Insurer Fights Back Against No-Fault Clinic Mills

Fraud Doesn’t Pay When Insurers Fight Back

Post number 5353

Read the full article at https://lnkd.in/g2YVfmQz and at https://zalma.com/blog plus more than 5300 posts.

ISSUE:

Whether State Farm was entitled to a preliminary injunction staying pending no-fault arbitrations and collection actions, and barring new filings, while it litigated a federal RICO and fraud action alleging a large-scale no-fault insurance scheme.

In State Farm Mutual Automobile Insurance Company and State Farm Fire And Casaulty Company v. Atlantic Medical & Diagnostic, P.C., Jonathan Landow, M.D., and Viviane Etienne, M.D., No. 26-CV-1084 (OEM) (JAM), United States District Court, E.D. New York (April 29, 2026) Plaintiffs alleged that Landow and Etienne operate Atlantic as a high-volume medical practice at more than 90 multi-disciplinary clinics that cater to individuals purportedly injured in automobile accidents.

At these No-Fault Clinic Mills, Plaintiffs contend that Atlantic conducts examinations that are not legitimately performed to determine the true nature and extent of patient injuries but rather are performed as a pretext to justify unnecessary treatment and services.

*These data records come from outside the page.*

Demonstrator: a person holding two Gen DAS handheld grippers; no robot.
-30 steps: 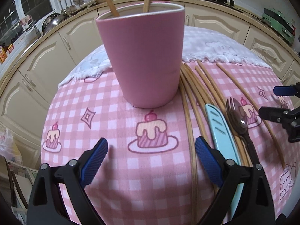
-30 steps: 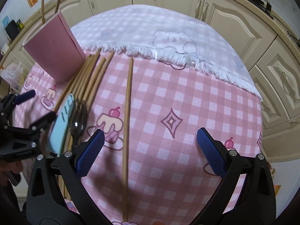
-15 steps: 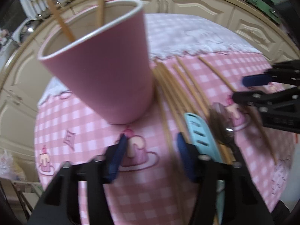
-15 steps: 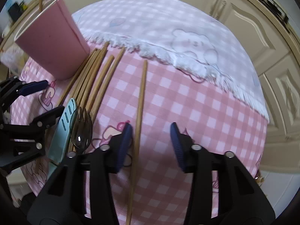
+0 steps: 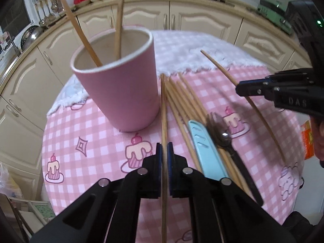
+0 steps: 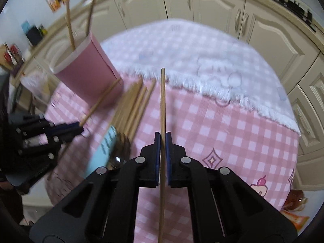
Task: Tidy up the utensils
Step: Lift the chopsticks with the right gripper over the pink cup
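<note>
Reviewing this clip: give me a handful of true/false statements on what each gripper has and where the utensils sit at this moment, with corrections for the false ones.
1. The left gripper is shut on a chopstick. True.
2. The right gripper is open and holds nothing. False: it is shut on a second chopstick.
3. The pink cup already holds two chopsticks. True.
4. The blue knife stands in the cup. False: it lies on the checked tablecloth beside the fork.
5. The cup lies on its side. False: it stands upright.
</note>
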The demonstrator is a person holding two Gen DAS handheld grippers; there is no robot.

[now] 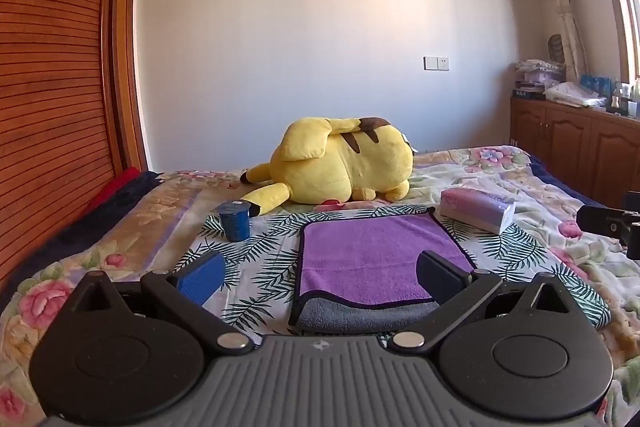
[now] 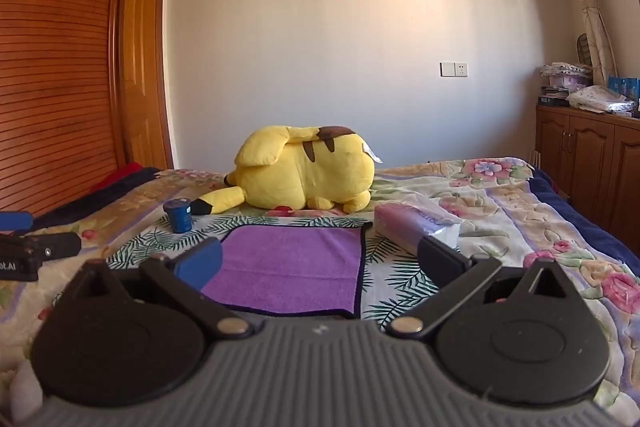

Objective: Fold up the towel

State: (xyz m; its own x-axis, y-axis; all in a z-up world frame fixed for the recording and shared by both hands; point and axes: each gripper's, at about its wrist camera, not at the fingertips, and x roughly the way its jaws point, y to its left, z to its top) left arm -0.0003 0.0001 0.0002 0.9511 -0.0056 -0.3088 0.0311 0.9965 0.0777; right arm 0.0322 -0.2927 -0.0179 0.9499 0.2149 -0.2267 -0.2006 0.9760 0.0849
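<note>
Bright daylight from right, fisheye-bent edges

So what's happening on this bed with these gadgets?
Someone is holding two hand-held tongs over a bed to fold a purple towel. The towel lies flat on a leaf-print cloth, its near edge turned up to show a grey underside. Both the left tongs and the right tongs hover wide open above its near edge, gripping nothing. A blue cup, a tissue pack and a yellow plush toy sit around it.
</note>
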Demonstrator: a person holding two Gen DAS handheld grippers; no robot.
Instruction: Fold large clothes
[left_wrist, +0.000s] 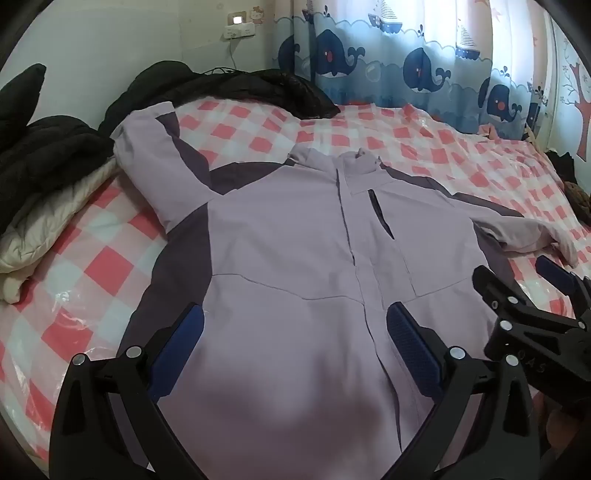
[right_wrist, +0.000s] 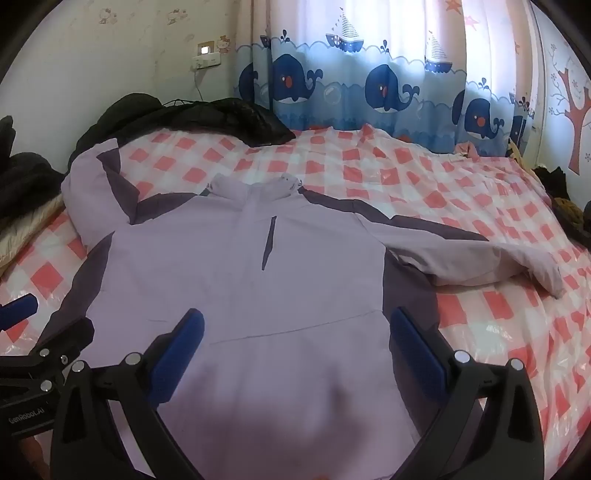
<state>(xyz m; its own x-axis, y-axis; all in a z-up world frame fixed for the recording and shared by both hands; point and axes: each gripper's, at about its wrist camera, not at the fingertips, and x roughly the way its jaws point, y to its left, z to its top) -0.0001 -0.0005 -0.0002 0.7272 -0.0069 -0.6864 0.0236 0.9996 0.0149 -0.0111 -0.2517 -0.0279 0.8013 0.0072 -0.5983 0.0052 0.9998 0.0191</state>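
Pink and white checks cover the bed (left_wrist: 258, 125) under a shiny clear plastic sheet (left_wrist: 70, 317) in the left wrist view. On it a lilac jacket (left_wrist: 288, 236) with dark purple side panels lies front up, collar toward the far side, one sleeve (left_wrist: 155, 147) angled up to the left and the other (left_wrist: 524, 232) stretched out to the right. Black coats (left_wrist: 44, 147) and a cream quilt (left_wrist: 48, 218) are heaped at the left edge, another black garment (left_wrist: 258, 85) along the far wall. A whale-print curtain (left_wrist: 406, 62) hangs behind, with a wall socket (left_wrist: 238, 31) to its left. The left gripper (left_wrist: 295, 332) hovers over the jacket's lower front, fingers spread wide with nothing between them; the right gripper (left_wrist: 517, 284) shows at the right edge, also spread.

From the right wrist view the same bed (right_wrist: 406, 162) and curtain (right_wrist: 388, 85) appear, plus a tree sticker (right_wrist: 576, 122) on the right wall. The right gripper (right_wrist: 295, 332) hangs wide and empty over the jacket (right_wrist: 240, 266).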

Plaintiffs further alleged that Atlantic secures patients through improper quid pro quo arrangements with the NoFault Clinic Mills where it operates.

RULE:

A preliminary injunction requires irreparable harm, either likelihood of success on the merits or sufficiently serious questions going to the merits plus a balance of hardships tipping decidedly in the movant’s favor, and consistency with the public interest.

HOLDING:

Yes. The court granted State Farm’s motion and stayed all pending no-fault arbitrations and state-court collection proceedings, while also enjoining defendants from filing new ones during the federal case.

REASONING:

The court found irreparable harm because thousands of piecemeal proceedings would obscure the alleged fraud and risk preclusive rulings. State Farm also raised serious questions on the merits through detailed allegations and documentary support showing predetermined treatment, medically unnecessary services, and kickback-based referrals. The balance of hardships and public interest favored an injunction, and the court declined to require a bond.

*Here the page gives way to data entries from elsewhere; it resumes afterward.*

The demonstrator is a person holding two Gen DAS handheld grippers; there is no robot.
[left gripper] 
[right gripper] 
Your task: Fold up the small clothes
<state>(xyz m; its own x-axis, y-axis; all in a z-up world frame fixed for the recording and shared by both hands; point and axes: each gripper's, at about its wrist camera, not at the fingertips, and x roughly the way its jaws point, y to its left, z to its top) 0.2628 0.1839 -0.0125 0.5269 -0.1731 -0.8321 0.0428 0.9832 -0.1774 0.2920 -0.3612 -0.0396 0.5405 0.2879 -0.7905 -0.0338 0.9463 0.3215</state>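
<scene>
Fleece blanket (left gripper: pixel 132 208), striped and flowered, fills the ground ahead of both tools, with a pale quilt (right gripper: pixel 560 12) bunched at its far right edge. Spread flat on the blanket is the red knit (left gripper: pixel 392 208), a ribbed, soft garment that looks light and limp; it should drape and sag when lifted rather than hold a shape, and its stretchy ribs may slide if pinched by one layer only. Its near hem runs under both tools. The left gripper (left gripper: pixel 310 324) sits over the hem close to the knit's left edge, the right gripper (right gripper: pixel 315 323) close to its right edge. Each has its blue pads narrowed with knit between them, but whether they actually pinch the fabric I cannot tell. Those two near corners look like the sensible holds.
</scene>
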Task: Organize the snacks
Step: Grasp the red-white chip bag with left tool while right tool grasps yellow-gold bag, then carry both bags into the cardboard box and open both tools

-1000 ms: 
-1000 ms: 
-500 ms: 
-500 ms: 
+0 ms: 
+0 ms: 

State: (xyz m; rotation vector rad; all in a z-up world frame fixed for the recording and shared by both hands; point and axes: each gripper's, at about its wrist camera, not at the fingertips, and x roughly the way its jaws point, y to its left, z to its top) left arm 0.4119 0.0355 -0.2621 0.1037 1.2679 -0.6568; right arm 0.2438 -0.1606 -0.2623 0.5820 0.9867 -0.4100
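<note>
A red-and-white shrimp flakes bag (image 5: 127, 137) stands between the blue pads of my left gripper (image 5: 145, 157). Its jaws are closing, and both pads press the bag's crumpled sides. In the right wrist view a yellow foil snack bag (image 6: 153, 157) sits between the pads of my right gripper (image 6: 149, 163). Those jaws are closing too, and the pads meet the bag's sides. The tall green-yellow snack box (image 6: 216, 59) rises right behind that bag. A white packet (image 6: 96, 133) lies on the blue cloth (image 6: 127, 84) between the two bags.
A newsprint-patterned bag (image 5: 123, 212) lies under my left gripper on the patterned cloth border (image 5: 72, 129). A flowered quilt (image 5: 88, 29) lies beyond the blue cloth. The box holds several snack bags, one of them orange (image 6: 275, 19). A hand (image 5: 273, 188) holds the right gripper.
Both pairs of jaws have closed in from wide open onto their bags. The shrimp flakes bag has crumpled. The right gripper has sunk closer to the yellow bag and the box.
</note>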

According to the complaint, defendants allegedly:

1. Conducted examinations as a pretext to justify unnecessary treatment;
2. Referred patients and prescribed goods/services pursuant to kickback arrangements disguised as rent or service fees;
3. Submitted claims falsely representing that treatment was medically necessary and reimbursable; and
4. Filed thousands of no-fault arbitrations and state court collection actions when claims were denied.

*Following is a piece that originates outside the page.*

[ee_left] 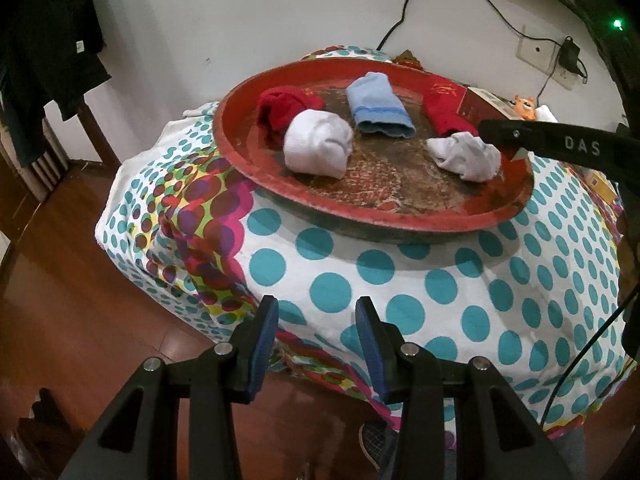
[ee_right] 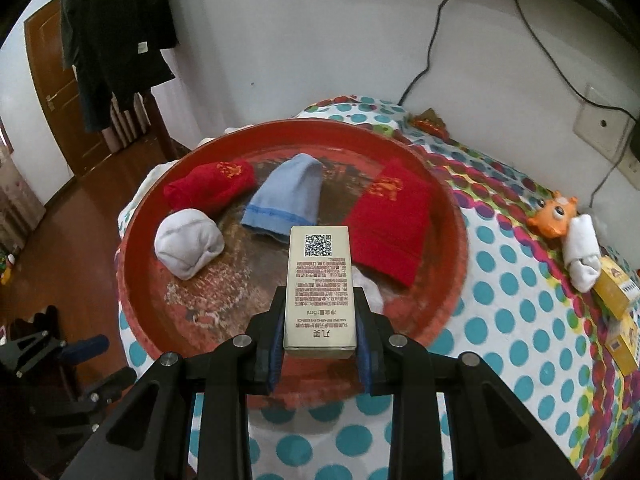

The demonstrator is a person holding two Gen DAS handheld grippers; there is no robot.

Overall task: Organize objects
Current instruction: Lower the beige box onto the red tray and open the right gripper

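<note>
A: Holding the box [ee_right: 319,292] now, the right gripper [ee_right: 319,334] has its jaws closed on the two long sides, near the lower end. The box hangs over the near part of the red tray [ee_right: 454,216], not touching it.

B: How will it handle, do you think?

A: It looks like thin printed cardboard, so I judge it light and stiff, but easy to dent if one presses hard. The faces are smooth, so it may slip a little. The grip on the long sides seems the right place; a hold nearer the middle would tilt less.

B: And the left gripper [ee_left: 316,344]?

A: Its jaws stand partly open with nothing between them. It hangs before the table edge, over the dotted cloth [ee_left: 440,280].

B: What lies in the tray?

A: Only soft things. Two red socks [ee_right: 210,188], one at the left and one at the right, a blue sock [ee_right: 286,200] between them, a white sock ball [ee_right: 188,246] at the front left, and a crumpled white sock [ee_left: 466,156] just under the box. Outside the tray, on the cloth at the right, are an orange toy [ee_right: 550,218], another white roll and a yellow box.
</note>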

State Farm claimed more than 7,000 collection proceedings had been filed and sought over $30 million in damages. It moved for a preliminary injunction to stay all pending no-fault arbitrations/lawsuits and bar defendants from filing new ones while the federal action proceeds.

LEGAL ISSUES

The court applied the Second Circuit standard for a preliminary injunction. To obtain one, the movant must show:

1. Irreparable harm;
2. Either likelihood of success on the merits or serious questions going to the merits plus a balance of hardships tipping decidedly in the movant’s favor; and
3. That the injunction is in the public interest.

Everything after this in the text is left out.